Gelet op het strafblad van de verdachte is de vrees voor recidive gerechtvaardigd.
Het hof is van oordeel dat het maatschappelijk belang bij de gevangenhouding van de verdachte dient te prevaleren boven zijn persoonlijke belang bij invrijheidstelling. Het hof betrekt bij deze belangenafweging met name ook de aard van de gronden waarop de voorlopige hechtenis berust.
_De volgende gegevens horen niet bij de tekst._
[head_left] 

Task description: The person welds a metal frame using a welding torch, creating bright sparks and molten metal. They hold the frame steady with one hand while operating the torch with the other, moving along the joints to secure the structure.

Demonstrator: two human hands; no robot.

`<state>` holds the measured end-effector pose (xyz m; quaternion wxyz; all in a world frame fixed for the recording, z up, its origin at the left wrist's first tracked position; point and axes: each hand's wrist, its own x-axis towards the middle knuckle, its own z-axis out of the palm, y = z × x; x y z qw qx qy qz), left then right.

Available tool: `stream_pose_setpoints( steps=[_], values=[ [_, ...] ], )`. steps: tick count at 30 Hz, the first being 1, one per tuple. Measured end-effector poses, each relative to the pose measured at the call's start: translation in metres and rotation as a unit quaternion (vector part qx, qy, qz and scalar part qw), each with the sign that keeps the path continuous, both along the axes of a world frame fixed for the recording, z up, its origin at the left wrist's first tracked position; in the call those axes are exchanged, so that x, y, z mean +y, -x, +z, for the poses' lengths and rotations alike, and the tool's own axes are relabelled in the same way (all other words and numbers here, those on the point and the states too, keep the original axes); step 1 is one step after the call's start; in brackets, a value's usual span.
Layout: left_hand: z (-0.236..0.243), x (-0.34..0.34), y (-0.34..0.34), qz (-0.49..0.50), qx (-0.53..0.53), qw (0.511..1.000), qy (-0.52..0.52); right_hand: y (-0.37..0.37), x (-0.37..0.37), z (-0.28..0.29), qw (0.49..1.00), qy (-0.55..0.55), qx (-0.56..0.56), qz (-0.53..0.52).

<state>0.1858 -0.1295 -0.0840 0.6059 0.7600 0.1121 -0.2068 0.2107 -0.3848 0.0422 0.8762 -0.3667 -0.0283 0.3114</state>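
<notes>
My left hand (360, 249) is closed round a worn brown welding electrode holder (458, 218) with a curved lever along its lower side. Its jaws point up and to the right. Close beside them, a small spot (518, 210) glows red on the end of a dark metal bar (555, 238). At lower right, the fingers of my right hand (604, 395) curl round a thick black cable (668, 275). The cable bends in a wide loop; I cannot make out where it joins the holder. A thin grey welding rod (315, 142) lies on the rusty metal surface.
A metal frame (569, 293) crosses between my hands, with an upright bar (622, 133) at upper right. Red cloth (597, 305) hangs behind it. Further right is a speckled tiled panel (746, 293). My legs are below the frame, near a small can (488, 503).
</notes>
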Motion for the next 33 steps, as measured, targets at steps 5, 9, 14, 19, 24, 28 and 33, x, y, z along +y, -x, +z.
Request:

Het mondelinge verzoek tot schorsing van de voorlopige hechtenis zal daarom worden afgewezen.

De beslissing

Het hof:
WIJST AF het beroep tegen de bestreden beslissing.
WIJST AF het verzoek tot schorsing van de voorlopige hechtenis.
Deze beschikking is gegeven op 13 november 2019 in raadkamer van dit hof door
mr. J.L. Bruinsma, voorzitter,
mrs. M.J.G.B. Heutink en M. Iedema, raadsheren,
in tegenwoordigheid van mr. L. van Dijk als griffier.
De advocaat-generaal bij dit gerechtshof brengt vorenstaande beschikking ter kennis van de verdachte.